Keith Donohue

Personal information
- Full name: Keith Donohue
- Born: 11 October 1963 (age 62) Chatham, Kent, England
- Batting: Right-handed
- Bowling: Right-arm medium-fast

Domestic team information
- 1985–2000: Devon

Career statistics
| Competition | List A |
| Matches | 11 |
| Runs scored | 110 |
| Batting average | 15.71 |
| 100s/50s | –/– |
| Top score | 31 |
| Balls bowled | 686 |
| Wickets | 13 |
| Bowling average | 41.84 |
| 5 wickets in innings | – |
| 10 wickets in match | – |
| Best bowling | 3/41 |
| Catches/stumpings | 2/– |
- Source: Cricinfo, 10 February 2011

= Keith Donohue (cricketer) =

English cricketer

Keith Donohue (born 11 October 1963) is an English cricketer. Donohue is a right-handed batsman who bowled right-arm medium-fast. He was born in Chatham, Kent.

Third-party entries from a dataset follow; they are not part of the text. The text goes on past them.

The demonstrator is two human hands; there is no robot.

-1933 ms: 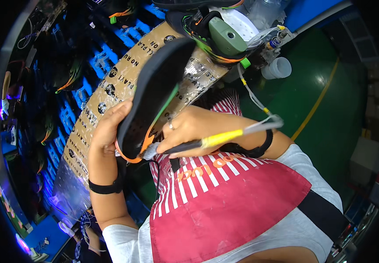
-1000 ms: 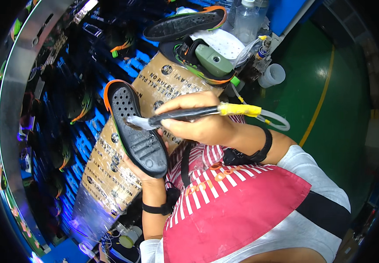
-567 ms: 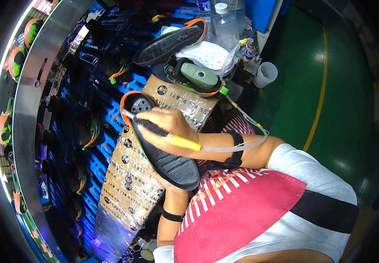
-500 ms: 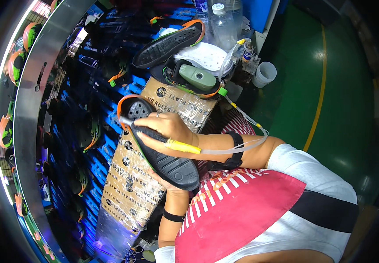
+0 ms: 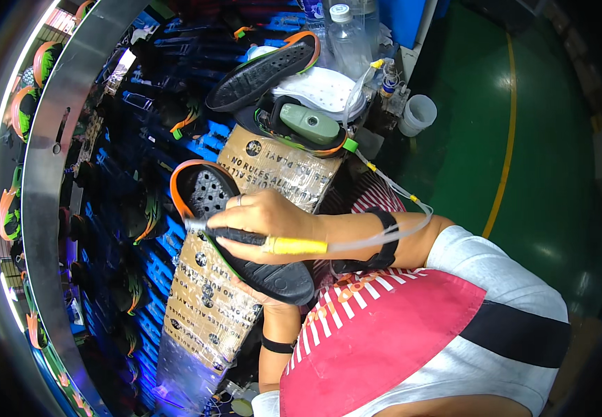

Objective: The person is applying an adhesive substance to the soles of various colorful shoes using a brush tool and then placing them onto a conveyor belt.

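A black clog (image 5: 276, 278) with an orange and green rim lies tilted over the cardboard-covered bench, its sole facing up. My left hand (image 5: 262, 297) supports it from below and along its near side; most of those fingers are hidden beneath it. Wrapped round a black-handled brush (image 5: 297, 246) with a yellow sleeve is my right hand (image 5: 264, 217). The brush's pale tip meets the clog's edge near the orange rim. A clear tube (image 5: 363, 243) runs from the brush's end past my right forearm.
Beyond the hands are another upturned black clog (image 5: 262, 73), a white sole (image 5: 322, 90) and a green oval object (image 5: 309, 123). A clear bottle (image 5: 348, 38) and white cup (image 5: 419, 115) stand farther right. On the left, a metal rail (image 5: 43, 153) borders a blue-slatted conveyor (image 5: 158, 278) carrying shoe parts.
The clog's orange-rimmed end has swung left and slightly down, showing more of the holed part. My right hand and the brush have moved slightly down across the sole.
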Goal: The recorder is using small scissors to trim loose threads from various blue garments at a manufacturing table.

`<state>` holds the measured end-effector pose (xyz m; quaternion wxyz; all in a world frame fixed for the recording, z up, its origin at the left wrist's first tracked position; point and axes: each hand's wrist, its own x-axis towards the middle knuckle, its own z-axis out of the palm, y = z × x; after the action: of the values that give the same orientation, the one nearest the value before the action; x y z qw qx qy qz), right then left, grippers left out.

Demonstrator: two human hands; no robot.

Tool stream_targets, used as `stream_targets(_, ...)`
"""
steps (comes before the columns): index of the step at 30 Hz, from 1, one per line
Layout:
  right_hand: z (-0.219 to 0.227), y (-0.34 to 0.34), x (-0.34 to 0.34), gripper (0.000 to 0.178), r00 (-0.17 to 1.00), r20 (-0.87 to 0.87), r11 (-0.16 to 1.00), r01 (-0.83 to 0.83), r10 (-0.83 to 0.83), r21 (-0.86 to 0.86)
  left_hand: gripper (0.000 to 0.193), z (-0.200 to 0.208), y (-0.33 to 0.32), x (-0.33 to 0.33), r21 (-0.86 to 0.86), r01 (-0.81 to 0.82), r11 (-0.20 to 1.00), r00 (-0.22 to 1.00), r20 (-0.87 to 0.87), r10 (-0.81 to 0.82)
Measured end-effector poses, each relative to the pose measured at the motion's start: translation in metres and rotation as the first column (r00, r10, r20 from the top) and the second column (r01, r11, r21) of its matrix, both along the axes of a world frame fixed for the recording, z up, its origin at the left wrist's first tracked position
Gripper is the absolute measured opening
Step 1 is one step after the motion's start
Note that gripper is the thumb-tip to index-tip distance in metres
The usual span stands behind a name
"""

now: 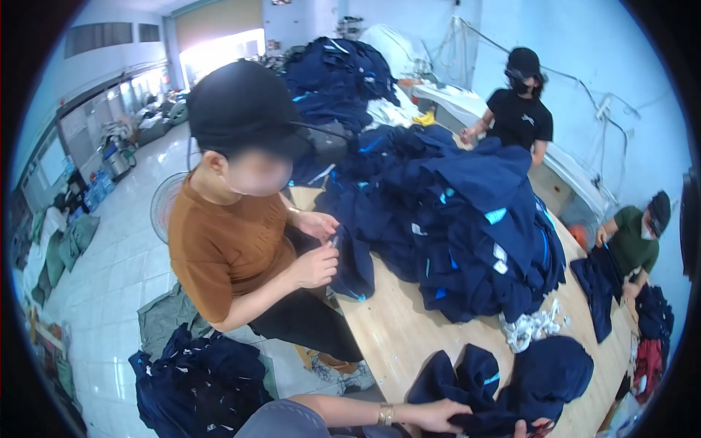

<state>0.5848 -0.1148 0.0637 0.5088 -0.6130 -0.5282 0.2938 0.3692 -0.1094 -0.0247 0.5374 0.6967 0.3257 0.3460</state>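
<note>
Though loosely curled, left hand (438,415) on navy cloth (473,390), right hand (521,428) alongside

We see soft, matt, creased cloth in the navy garment (549,371) before us, and the same dull fabric in the big heap (467,212). We find the table (391,332) pale, smooth wood. We note shiny metal on the bracelet (385,415), matt brown cloth in the shirt (219,241), clear plastic in the bottles (96,191), glossy tile across the floor (109,285) and smooth paint on the wall (646,95).
</note>
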Motion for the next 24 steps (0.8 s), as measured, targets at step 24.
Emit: stream_targets(24, -0.035, 0.006, -0.046, 0.02, 0.77, -0.634, 0.996, -0.01, 0.062, 0.086, 0.026, 0.066, 0.057, -0.013, 0.229, 0.073, 0.971, 0.946, -0.325, 0.006)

Donohue made his debut for Devon in the 1985 Minor Counties Championship against Cornwall, in doing so beginning a 15-year playing career with the county. From 1985 to 2000, he represented the county in 88 Championship matches, the last of which came against Cheshire. He made his MCCA Knockout Trophy debut for the county in 1986 against Cornwall. From 1986 to 2000, he represented the county in 34 Trophy matches, the last of which came against Cornwall. During this playing career with Devon, he won two Minor Counties Championships and three MCCA Knockout Trophy's. He played List A cricket for Devon at a time when they were permitted to take part in the domestic one-day competition, making his debut in that format in the 1986 NatWest Trophy against Nottinghamshire. From 1986 to 2000, he represented Devon in 11 List A matches, the last of which came in the 2000 NatWest Trophy against Staffordshire. In his 11 List A matches, he scored 110 runs at a batting average of 15.71, with a high score of 31. With the ball he took 13 wickets at a bowling average of 41.84, with best figures of 3/41 against Essex in the 1996 NatWest Trophy.

He currently plays club cricket for Plympton Cricket Club in the Devon Cricket League.